Kennedy then went inside the Hotel Texas, now a Hilton, where he delivered his final speech at a Fort Worth Chamber of Commerce breakfast before his motorcade departed for the trip to Dallas.
Fort Worth leaders had originally recognized Kennedy’s visit by renaming the theater in the nearby Tarrant County Convention Center for him. But when the theater was torn down in 2000 to make way for expansion of convention space, a community initiative began to create a new tribute.
Lawrence Ludtke of Houston, who is now deceased, was commissioned to design the sculpture, but the undertaking stalled after the Sept. 11, 2001, attacks on New York and Washington, Taft said.
A few years ago, the city made the tribute a top priority again, and Taft enlisted the help of Fort Worth patrons to raise $2 million to complete the bronze work of Ludtke’s clay model.
“The focus of what we have done is completely different than the focus in Dallas because of the death,” said Taylor Gandy, one of the Fort Worth patrons. “Ours is a celebration of Kennedy’s life and the activities of his last day. It is two different stories told from two different perspectives.”
Fort Worth’s memorial also contains a wall of photographs from the president’s last visit and audio links to his last two speeches.
Dallas and Fort Worth officials are expecting the 50th anniversary of Kennedy’s assassination to draw thousands of additional visitors to the significant sites throughout the year and especially around Nov. 22.

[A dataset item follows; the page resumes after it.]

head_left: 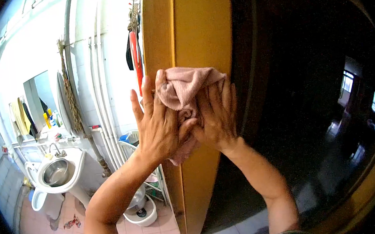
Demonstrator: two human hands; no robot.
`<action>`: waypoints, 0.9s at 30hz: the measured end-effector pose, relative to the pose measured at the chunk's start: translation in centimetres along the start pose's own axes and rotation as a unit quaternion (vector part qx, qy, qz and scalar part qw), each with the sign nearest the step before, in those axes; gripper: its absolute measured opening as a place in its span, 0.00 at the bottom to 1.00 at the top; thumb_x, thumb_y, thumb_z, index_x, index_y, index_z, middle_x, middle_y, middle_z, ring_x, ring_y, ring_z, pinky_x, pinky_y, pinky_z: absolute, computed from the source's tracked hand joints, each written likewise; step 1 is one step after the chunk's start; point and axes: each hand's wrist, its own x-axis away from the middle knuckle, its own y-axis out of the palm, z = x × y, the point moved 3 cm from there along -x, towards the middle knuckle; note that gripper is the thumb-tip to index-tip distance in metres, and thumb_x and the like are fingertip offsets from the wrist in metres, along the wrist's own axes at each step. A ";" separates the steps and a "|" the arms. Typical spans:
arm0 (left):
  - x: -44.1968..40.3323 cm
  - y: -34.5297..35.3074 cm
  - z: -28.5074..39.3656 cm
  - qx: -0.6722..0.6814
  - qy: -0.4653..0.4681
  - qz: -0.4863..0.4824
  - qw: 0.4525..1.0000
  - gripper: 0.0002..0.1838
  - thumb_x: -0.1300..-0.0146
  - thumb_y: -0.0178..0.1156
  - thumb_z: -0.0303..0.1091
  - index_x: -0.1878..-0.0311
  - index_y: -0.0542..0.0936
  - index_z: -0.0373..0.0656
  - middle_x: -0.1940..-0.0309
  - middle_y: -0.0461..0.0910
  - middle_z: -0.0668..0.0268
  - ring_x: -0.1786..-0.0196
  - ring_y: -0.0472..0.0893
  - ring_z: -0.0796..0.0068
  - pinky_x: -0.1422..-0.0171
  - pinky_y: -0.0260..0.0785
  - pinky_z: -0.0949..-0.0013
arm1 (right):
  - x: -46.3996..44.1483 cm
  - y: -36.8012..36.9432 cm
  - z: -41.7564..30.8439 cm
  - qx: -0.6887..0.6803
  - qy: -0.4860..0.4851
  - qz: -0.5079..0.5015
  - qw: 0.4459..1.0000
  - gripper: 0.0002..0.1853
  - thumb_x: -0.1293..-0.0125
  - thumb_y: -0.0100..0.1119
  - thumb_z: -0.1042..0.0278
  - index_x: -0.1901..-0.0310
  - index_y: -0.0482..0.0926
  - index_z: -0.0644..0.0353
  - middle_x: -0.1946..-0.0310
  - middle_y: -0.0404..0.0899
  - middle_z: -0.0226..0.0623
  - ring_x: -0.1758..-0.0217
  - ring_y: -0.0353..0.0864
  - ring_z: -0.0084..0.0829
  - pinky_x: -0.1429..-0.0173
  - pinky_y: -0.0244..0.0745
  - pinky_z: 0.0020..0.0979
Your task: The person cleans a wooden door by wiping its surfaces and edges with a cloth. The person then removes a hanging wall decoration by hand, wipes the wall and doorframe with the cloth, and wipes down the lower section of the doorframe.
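A crumpled pink cloth [193, 83] lies bunched against the upright face of a yellow-brown wooden door frame [202, 31]. My left hand [158, 127] is on the cloth's left side, its thumb and inner fingers holding the fabric while the outer fingers spread past the frame's left edge. From the right, my right hand [218, 116] presses on the same cloth, fingers pointing up. The two thumbs come close together over the folds. A lower end of the cloth hangs below my hands. The fingertips under the fabric are hidden.
Left of the frame is a tiled washroom with a white sink [78, 164], a metal basin [56, 172], pipes [100, 89] and a mirror [41, 98]. A white tub [145, 216] stands on the pink floor. A dark room [300, 85] lies to the right.
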 end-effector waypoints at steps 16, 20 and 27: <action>2.6 1.1 1.3 0.035 -0.019 0.035 0.999 0.36 0.36 0.52 0.57 0.29 0.62 0.49 0.24 0.46 0.49 0.23 0.43 0.42 0.24 0.24 0.39 | 2.8 0.5 -1.5 -0.026 0.010 0.063 0.998 0.36 0.35 0.49 0.45 0.33 0.63 0.62 0.33 0.58 0.64 0.27 0.49 0.65 0.28 0.39 0.71; 7.0 3.1 2.2 0.003 0.048 -0.004 0.999 0.37 0.36 0.53 0.58 0.28 0.62 0.51 0.23 0.45 0.54 0.22 0.41 0.43 0.25 0.21 0.37 | 9.5 2.5 -2.6 -0.099 0.075 0.047 0.991 0.39 0.32 0.42 0.40 0.28 0.55 0.61 0.29 0.49 0.67 0.25 0.41 0.69 0.28 0.36 0.69; -4.9 -1.3 0.6 -0.154 0.013 0.021 0.988 0.37 0.29 0.33 0.63 0.23 0.45 0.58 0.22 0.37 0.55 0.21 0.32 0.51 0.21 0.21 0.47 | -3.2 -1.3 0.7 -0.109 0.035 0.123 0.986 0.34 0.37 0.53 0.51 0.33 0.63 0.62 0.32 0.55 0.61 0.28 0.48 0.64 0.26 0.38 0.62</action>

The Sixth Floor Museum is one of the city’s top destinations. Located in Dallas’ Dealey Plaza National Historic Landmark District, it chronicles the assassination and the legacy of Kennedy.
“We normally get about 320,000 visitors a year but in the next year, we’re expecting about 350,000,” said Carol Murray, a spokeswoman for the private, nonprofit exhibit. “There continues to be a lot of interest from both older people who remember the assassination, as well as younger people whose imaginations have been captured by the Kennedy legacy.”